El oro cedió sus ganancias tras tocar un máximo de más de siete años y medio el miércoles, porque los inversionistas vendieron el metal precioso y otras clases de activos ante un aumento global de los casos de coronavirus que propició una huida hacia el dinero en efectivo.

Los precios del oro al contado cerraron casi sin cambios en 1,776.21 dólares la onza, tras tocar su punto más alto desde octubre de 2012 en 1,779.06 dólares. Los futuros del oro en Estados Unidos bajaron 0.4% a 1,775.10 dólares.

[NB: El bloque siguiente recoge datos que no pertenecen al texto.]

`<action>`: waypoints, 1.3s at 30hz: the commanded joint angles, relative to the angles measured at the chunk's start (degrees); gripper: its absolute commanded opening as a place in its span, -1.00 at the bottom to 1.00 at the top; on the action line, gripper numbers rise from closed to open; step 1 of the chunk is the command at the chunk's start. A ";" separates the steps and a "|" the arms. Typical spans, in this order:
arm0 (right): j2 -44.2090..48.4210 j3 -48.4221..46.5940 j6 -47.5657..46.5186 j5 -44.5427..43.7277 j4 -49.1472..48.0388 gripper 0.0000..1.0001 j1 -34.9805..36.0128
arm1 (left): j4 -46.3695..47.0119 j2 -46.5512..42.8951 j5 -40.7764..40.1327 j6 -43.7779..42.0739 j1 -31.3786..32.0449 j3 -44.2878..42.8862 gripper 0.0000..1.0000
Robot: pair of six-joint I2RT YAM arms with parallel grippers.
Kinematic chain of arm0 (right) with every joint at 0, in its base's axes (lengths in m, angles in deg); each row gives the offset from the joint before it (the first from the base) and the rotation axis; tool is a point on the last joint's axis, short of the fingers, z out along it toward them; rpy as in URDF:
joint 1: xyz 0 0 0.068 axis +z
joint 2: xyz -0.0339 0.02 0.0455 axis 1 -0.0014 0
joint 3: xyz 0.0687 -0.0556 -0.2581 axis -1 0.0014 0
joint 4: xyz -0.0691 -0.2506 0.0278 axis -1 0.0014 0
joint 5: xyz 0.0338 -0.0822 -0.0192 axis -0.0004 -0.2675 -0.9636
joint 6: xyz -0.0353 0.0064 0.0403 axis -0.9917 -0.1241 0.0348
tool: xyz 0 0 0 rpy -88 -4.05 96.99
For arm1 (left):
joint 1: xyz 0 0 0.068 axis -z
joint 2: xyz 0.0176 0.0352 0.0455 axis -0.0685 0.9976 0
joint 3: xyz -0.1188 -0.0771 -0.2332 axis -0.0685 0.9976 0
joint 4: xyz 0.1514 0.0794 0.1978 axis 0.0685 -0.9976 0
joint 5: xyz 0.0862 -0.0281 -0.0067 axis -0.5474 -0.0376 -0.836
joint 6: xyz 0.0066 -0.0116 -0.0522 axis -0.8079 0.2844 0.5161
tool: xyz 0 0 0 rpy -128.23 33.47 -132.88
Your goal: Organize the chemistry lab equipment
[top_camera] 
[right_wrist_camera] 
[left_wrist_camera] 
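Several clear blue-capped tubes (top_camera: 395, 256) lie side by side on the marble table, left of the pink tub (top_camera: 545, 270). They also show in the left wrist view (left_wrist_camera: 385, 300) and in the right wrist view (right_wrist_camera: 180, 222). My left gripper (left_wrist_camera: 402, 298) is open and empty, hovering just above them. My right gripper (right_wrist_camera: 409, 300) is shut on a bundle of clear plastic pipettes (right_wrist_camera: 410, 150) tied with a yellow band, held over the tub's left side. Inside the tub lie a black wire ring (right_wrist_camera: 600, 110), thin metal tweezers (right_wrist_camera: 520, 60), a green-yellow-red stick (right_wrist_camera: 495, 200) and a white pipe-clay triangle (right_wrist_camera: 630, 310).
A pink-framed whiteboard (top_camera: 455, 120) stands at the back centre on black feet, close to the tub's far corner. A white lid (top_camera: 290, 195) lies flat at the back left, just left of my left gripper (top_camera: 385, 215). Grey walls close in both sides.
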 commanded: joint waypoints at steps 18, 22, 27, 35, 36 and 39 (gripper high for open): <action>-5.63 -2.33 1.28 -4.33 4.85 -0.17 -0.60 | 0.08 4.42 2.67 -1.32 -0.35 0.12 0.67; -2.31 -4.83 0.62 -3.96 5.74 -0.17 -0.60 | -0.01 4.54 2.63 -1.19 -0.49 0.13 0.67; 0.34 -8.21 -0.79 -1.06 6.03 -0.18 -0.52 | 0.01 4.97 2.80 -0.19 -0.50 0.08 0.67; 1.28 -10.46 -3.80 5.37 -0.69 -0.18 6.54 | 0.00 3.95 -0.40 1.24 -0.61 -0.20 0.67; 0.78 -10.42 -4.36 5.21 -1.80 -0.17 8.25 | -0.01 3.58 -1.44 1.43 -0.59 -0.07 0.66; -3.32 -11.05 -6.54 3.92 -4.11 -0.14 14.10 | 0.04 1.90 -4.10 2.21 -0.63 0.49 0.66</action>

“La gente sólo va hacia el efectivo. Están aligerando las inversiones de sus carteras”, dijo Michael Matousek, jefe de comercio de U.S. Global Investors, citando el aumento de las infecciones por Covid-19.

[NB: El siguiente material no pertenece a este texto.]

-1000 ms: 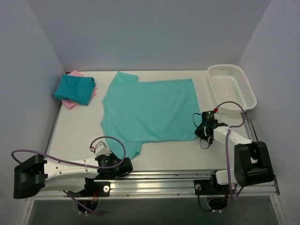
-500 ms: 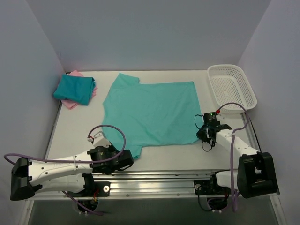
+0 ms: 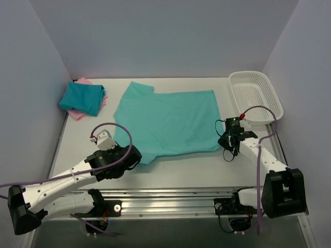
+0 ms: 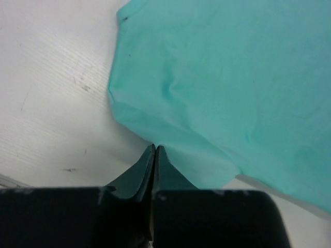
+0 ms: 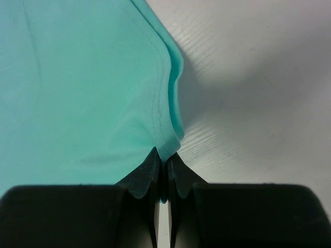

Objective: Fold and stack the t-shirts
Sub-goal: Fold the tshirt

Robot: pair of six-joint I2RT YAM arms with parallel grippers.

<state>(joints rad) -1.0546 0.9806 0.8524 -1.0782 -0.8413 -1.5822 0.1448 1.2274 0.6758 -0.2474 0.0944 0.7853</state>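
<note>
Light teal-green t-shirt (image 3: 168, 121) nipped only at its near edge by left gripper (image 4: 155, 150) and right gripper (image 5: 166, 155), both clamped tight: risks slipping free or bunching if pulled unevenly.

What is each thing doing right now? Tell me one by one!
light green t-shirt: spread open, not folded.
dark blue t-shirt: folded, lying on the pink one.
pink t-shirt: mostly hidden under the dark blue one.
white basket: empty.
left fingers: shut, pinching the light green t-shirt's near edge.
right fingers: shut, pinching its near corner.
</note>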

“Cuando se trata de un riesgo para casi todo, tienes gente vendiendo oro. Están vendiendo un poco de todo en general”, agregó. La creciente preocupación por la aceleración de la pandemia de coronavirus hacía que las acciones globales bajaran el miércoles. “Todos están preocupados por una segunda ola de coronavirus, no sólo en Estados Unidos, sino en Latinoamérica, Brasil y Rusia”, dijo Jigar Trivedi, analista de materias primas en la correduría Anand Rathi Shares.

El paladio bajó 2.1% a 1,883.06 dólares la onza, el platino cayó 3.1% a 803.65 dólares y la plata retrocedió cerca de 2% a 17.59 dólares.